Связь, соответствие между языком, сознанием и реальностью прекрасно понимал и Людвиг Витгенштейн: «То, что мир является моим миром, обнаруживается в том, что границы особого языка (того языка, который мне только и понятен) означают границы моего мира. Мир и жизнь суть одно… Субъект не принадлежит миру, а представляет собой некую границу мира».

Можно заключить, что все элементы знания — реальность-сознание-язык-знание — точно и сокровенно подогнаны друг к другу, что делает знание принципиально возможным, можно сказать, врожденным свойством человека. Отсюда же следует и декларируемая Хомским врожденная способность человека использовать язык как средство общения и познания.

Мыслить — не значит говорить, мыслить — значит воображать. Хотя воображать можно и без языка, но воображение — некая непроявленная реальность символов, порождающая реальность вещей.

Словами пользуются для выражения или редукции смысла. Постигнув смысл, забывают про слова. (Где бы найти мне забывшего про слова человека, чтобы с ним поговорить!).

Свидетельствует пророк Исайя: «Я не слыхал Бога ушами и не видал глазами, но чувства мои нашли бесконечность в каждом предмете, и я уверовал, что голос праведного гнева есть глас Божий, и, не думая о последствиях, написал [книгу]» *. (* Автор цитирует бестселлер У. Блейка «Бракосочетание рая и ада»)

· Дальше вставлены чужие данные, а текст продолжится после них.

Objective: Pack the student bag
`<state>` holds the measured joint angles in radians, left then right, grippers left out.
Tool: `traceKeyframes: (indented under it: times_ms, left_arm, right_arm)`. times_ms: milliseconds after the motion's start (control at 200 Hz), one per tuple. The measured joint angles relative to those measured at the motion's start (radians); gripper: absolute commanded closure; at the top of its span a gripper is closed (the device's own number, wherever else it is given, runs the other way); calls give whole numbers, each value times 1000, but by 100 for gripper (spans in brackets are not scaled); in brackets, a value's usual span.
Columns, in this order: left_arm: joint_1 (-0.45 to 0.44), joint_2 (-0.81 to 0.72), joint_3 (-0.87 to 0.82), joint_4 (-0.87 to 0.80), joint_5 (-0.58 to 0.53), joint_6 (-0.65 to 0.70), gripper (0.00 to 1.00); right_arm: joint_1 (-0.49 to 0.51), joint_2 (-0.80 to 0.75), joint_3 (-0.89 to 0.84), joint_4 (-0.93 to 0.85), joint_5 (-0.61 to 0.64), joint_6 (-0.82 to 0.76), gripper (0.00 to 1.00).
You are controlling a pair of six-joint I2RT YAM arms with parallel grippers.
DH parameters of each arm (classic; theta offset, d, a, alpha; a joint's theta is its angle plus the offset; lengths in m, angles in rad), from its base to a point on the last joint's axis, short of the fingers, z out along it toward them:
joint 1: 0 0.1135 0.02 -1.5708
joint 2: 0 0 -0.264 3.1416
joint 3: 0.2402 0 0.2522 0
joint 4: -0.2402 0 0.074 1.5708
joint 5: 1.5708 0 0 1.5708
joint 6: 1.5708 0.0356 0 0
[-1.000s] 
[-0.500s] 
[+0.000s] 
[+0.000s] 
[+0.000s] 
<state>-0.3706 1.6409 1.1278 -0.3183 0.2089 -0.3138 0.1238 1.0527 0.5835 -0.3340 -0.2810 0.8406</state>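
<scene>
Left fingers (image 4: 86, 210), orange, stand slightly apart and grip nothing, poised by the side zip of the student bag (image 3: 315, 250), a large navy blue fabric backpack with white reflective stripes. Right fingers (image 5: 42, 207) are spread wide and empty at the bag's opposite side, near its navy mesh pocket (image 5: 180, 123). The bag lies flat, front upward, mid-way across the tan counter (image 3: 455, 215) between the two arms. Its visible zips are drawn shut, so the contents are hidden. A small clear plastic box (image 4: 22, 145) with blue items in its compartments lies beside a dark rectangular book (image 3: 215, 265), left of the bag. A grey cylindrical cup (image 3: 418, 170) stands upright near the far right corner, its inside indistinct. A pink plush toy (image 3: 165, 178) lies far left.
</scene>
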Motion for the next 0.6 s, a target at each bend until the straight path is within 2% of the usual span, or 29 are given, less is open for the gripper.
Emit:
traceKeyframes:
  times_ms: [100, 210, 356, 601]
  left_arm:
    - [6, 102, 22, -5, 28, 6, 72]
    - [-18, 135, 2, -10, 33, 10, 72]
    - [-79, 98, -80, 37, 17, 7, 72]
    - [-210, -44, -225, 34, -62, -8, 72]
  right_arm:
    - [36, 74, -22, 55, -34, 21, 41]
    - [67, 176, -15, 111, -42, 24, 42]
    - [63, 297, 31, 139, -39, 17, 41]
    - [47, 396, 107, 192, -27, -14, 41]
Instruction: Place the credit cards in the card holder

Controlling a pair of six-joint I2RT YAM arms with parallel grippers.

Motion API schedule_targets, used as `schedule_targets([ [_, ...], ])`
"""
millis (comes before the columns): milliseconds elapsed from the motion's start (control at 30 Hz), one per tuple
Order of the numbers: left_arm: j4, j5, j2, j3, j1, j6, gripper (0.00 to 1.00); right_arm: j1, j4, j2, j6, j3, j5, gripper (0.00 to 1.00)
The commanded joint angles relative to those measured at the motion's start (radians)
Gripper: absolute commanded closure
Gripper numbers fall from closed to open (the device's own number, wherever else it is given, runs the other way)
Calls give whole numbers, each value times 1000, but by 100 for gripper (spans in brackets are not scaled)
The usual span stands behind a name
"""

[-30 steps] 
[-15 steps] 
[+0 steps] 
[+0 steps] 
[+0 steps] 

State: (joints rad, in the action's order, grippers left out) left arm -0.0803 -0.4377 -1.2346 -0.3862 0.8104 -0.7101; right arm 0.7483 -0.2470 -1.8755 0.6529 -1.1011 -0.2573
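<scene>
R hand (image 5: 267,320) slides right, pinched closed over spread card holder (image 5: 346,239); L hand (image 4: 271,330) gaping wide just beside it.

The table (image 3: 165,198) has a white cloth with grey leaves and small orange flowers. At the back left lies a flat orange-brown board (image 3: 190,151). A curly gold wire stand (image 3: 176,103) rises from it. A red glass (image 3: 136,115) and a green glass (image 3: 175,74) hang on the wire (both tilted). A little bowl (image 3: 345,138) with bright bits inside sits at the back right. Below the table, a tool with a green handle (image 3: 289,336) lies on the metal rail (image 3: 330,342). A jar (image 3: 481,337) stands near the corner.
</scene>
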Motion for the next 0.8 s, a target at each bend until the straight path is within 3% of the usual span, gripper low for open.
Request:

Без «инстинкта угадывания» * (* Термин предложен американским философом Ч. С. Пирсом) строить систему знания на основе весьма неадекватных данных было бы невозможным, и только указанная связь объясняет, как это может происходить. Нас, как в свое время Ч. С. Пирса, может озадачивать лишь то, «как мало попыток угадывания требовалось великим гениям, чтобы правильно отгадать законы природы». Ответ Пирса близок к только что данной интерпретации: «Если бы человек не обладал даром мышления, адаптированного к его потребностям, он никогда не смог бы усвоить никакого знания».

Человек открывает определенные теории только потому, что его «инстинкты должны уже включать в себя с самого начала определенные тенденции правильно мыслить».